Josée Lorsché (Déi Gréng): "Le texte fait aussi une référence claire à la santé mentale du requérant. Ainsi à l'avenir, toute demande pour un permis devra être accompagnée d'une attestation médicale. Une nouvelle attestation médicale sera nécessaire chaque fois que le permis sera renouvelé."
Cette loi transpose en droit national une directive européenne de 2017 - avec retard, le Luxembourg s'était d'ailleurs déjà fait taper sur les doigts par la Commission.

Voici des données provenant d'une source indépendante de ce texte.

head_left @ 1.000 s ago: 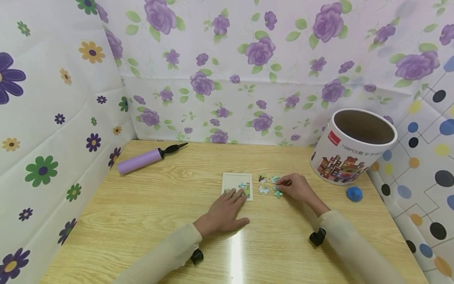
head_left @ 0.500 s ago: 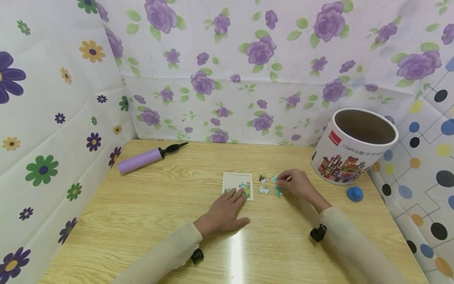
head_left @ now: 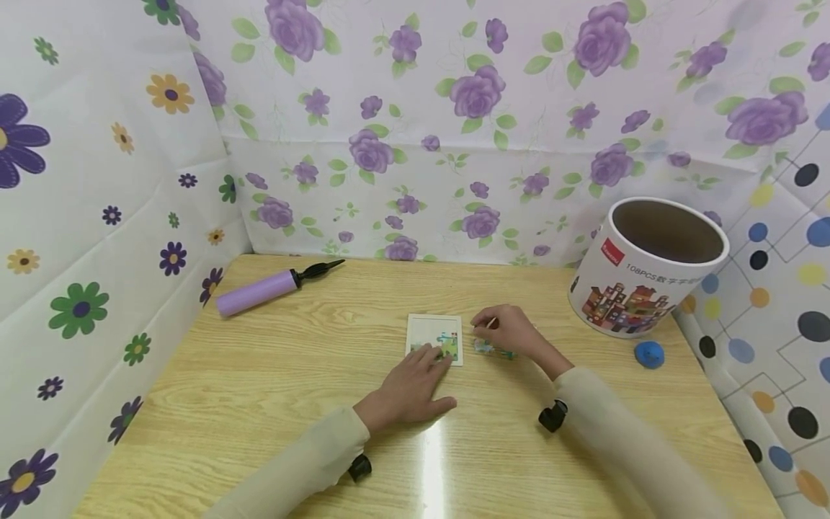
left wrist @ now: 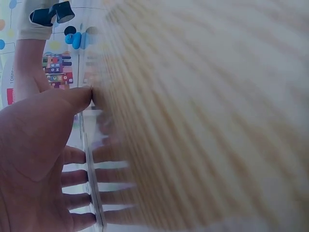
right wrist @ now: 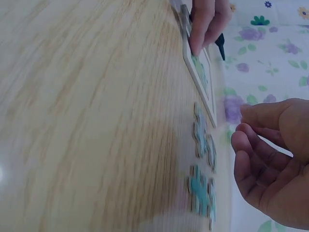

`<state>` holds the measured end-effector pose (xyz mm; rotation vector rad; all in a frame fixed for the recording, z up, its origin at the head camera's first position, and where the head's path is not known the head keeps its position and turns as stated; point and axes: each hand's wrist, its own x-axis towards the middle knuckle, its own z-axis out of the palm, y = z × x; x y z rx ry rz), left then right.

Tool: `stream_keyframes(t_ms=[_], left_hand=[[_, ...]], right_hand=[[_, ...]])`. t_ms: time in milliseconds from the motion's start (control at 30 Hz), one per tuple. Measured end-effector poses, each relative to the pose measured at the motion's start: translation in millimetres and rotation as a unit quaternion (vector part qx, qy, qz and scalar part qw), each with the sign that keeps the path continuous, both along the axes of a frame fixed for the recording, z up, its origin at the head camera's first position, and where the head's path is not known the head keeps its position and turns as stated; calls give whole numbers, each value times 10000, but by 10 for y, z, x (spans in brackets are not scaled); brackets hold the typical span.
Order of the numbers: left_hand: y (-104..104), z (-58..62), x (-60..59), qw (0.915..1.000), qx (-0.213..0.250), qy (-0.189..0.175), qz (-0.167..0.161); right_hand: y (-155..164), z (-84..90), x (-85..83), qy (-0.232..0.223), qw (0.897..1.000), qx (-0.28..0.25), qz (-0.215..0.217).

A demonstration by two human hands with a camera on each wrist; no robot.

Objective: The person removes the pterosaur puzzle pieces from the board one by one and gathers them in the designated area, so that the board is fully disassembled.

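Observation:
My left hand lies on the table with its fingertips resting on the near part of a small square puzzle board. Fitted green and blue puzzle pieces show at the board's right side. My right hand hovers just right of the board, over several loose jigsaw pieces. In the right wrist view, thumb and bent index finger come close together, with nothing visible between them. A pale blue loose piece lies nearest the board's edge. From the head, this hand partly hides the loose pieces.
A purple hand pump lies at the back left of the wooden table. At the back right stands a large white bucket, with a blue button-like object in front of it. Patterned cloth walls enclose the table.
My right hand has moved left from the right-hand loose pieces to above the left-hand ones, beside the board. The left hand has stayed on the board.

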<state>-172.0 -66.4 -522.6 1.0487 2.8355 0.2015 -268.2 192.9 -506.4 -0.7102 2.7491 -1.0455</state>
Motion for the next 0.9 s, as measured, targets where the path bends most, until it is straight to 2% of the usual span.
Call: stream_keyframes(t_ms=[300, 567, 900], left_hand=[[-9, 84, 108, 9991, -400, -154, 75], [6, 60, 159, 9993, -329, -133, 152], [11, 47, 159, 9993, -344, -59, 114]], right_hand=[[-284, -63, -55, -124, 9994, 62, 316], [-449, -145, -124, -144, 9992, 294, 211], [-545, -102, -129, -71, 9979, 592, 254]])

Comme l'a expliqué Josée Lorsché, qui remplace Stéphanie Empain comme rapportrice, le texte qui a été voté jeudi, est moins contraignant sur certains points qu'au moment où il avait été déposé. C'est la conséquence des nombreuses critiques des fédérations de tireurs sportifs, de chasseurs et de collectionneurs, ainsi que de plusieurs oppositions formelles du Conseil d'Etat, comme l'a souligné le député CSV Laurent Mosar dans son discours:
"J'ai rarement eu affaire à un projet de loi qui ait rencontré une opposition aussi unanime sur de très nombreux points de la part de très nombreuses associations. Cela a été retracé ici auparavant, pratiquement tous les avis étaient négatifs. Et ils étaient négatifs avec véhémence. Même les avis des juridictions étaient extrêmement critiques."
Le texte initial prévoyait par exemple que certaines armes devaient être neutralisées ou converties avant de pouvoir entrer dans une collection, ce qui aurait été problématique pour des armes historiques.